Dicas para encontrar uma mulher neste nível:

- Não namore uma funcionária pública.

- Não namore uma profissional liberal, estilo free-lancer, jornalistas, designers, arquitetas, decoradoras, etc... (elas se acham felizes por não ter horários e chefes, mas justamente por isto poderão ter problemas em se relacionar com outras pessoas).

- Procure mulheres que trabalham em grandes empresas (quem sabe nesta você não encontra uma super executiva para sustentá-lo).

- Mude-se para uma cidade grande. E, mesmo assim, faça visitas regulares a São Paulo. É lá que a maioria dessas mulheres se encontram. E caso você arrume uma de lá, melhor ainda. Ela vai morar longe de você, vai ter dinheiro para pagar a sua própria passagem, e vocês só vão se ver durante dois dias na semana, com todo conforto possível. Este namoro é, de longe, o mais passível de durar.

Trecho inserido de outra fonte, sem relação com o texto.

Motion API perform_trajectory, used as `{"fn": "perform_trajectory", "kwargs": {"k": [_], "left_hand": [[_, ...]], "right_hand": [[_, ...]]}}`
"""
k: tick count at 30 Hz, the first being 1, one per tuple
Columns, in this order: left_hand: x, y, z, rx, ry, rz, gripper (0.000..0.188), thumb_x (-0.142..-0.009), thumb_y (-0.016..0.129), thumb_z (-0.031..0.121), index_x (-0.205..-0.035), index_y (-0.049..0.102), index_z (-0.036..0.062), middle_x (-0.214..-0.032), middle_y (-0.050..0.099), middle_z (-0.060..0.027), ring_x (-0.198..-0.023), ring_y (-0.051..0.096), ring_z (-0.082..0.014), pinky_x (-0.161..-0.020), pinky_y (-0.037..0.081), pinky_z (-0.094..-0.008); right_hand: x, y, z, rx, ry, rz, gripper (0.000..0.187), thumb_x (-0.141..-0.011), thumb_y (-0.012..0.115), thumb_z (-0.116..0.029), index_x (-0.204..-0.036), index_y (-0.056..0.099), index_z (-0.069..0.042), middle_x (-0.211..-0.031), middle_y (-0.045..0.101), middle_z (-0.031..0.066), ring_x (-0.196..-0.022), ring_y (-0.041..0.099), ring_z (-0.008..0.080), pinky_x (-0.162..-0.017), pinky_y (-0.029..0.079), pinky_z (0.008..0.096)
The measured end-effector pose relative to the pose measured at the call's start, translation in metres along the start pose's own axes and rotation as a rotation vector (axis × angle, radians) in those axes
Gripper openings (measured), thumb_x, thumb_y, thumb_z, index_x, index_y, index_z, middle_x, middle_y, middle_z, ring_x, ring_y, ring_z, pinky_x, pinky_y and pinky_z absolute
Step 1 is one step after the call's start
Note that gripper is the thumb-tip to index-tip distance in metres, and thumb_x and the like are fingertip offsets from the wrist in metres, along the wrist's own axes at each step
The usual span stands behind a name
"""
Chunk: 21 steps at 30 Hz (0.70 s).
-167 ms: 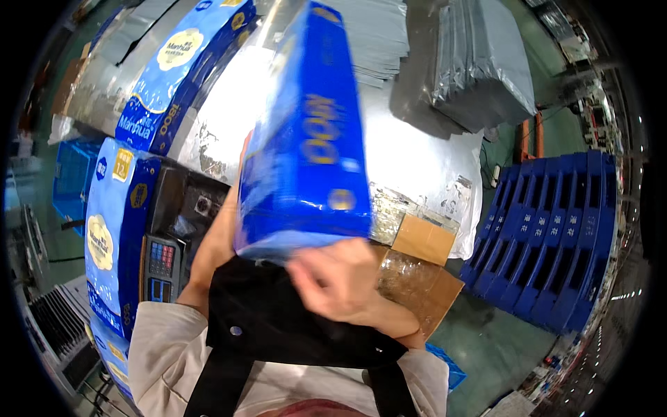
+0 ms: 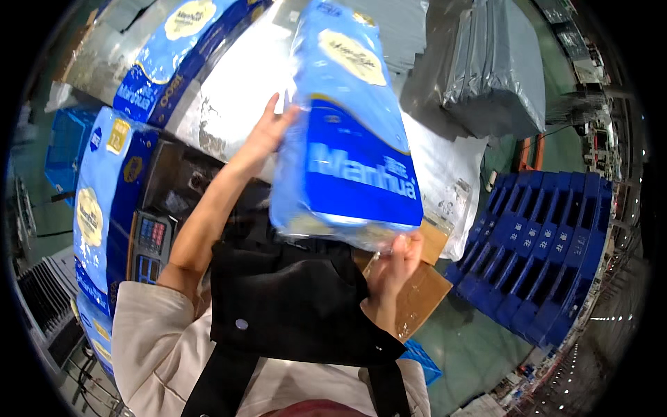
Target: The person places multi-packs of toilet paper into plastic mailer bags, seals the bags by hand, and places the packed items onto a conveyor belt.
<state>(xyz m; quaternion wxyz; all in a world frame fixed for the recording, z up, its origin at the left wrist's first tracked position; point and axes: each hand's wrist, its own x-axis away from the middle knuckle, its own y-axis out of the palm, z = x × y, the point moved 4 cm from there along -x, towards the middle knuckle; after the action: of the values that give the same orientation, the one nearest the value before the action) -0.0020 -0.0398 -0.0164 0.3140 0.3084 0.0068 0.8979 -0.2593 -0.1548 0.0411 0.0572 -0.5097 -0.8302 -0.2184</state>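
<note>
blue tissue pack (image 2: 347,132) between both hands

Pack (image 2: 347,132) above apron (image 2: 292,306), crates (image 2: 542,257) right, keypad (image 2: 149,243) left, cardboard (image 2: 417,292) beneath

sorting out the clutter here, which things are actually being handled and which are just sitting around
In hand:
- large blue plastic-wrapped multipack
- left hand on its upper side
- right hand under its lower corner

Lying about:
- similar blue packs at left
- grey keypad scale
- brown cardboard box
- stacked blue pallets
- grey plastic bags
</note>
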Motion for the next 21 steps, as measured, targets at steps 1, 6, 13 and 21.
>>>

- E agora vem a última dica, fundamental: Se você encontrar uma mulher dessas, não conte nem para o seu melhor amigo. Elas são raríssimas e tem altíssimo preço de mercado.

Já no segundo nível de mulheres flexíveis, temos as mais jovens, normalmente estudantes, que são flexíveis por questão de personalidade mesmo, e não porque a vida lhes encarregou de tomar essa decisão. Geralmente são universitárias, escolheram profissões difíceis ou que não têm muita perspectiva rentável a longo prazo. O perigo nessas mulheres é que elas dificilmente tiveram relacionamentos duradouros. Estão em busca de um homem que ensine mais do que aprenda. Pode ser uma experiência fantástica na cama, e substitui um bom analista.

Dicas para encontrar as mulheres deste nível:

- Tire sua roupa de ginástica do armário. Essas mulheres são frequentemente encontradas em parques e praças fazendo aula de Tai-chi ou Yoga. É bom começar a malhar também para aguentar o pique.

- Acostume-se a gostar de misto-quente com guaraná natural. Nos quiosques da universidade você vai encontrar dezenas delas lanchando.

- Procure os botecos vizinhos das faculdades, aqueles que têm nome começado por Vestibular, Academia, Faculdade, e que terminem em Aula, Série. Enfim, botecos com esses nomes absolutamente geniais. Elas estarão lá tomando cerveja com os amigos entre uma aula e outra. Com um bom papo você consegue facilmente convencê-la a matar aula, isto não é difícil.

- Se você resolver fazer uma faculdade de novo para encontrar uma dessas mulheres, dê preferência para os cursos difíceis. Essas mulheres geralmente gostam de desafios. Opte por Engenharia Elétrica, Mecânica ou Civil. Física, matemática, astronomia, agronomia, filosofia. Mas nunca, jamais, escolha psicologia, nutrição ou enfermagem, e principalmente Ciências Sociais. Elas não estarão lá.

Dicas anotadas? Boa Sorte. Depois me conte se funcionou...

Um comentário:

Clara disse...

Gosto mesmo da forma como escreves...este post está hilariante.
Concordo contigo: quando olho para as mulheres à minha volta, não gosto do que vejo. Algumas mulheres, mesmo que tenham todo o sucesso do mundo, andam desesperadas para ter um homem ao seu lado. Não pelo amor e pelas sensações que podem sentir e partilhar, mas pelo estatudo de NÃO SOLTEIRAS, TIAS E SOLTEIRONAS QUE NINGUEM QUER. Que obsessão doentia, não achas?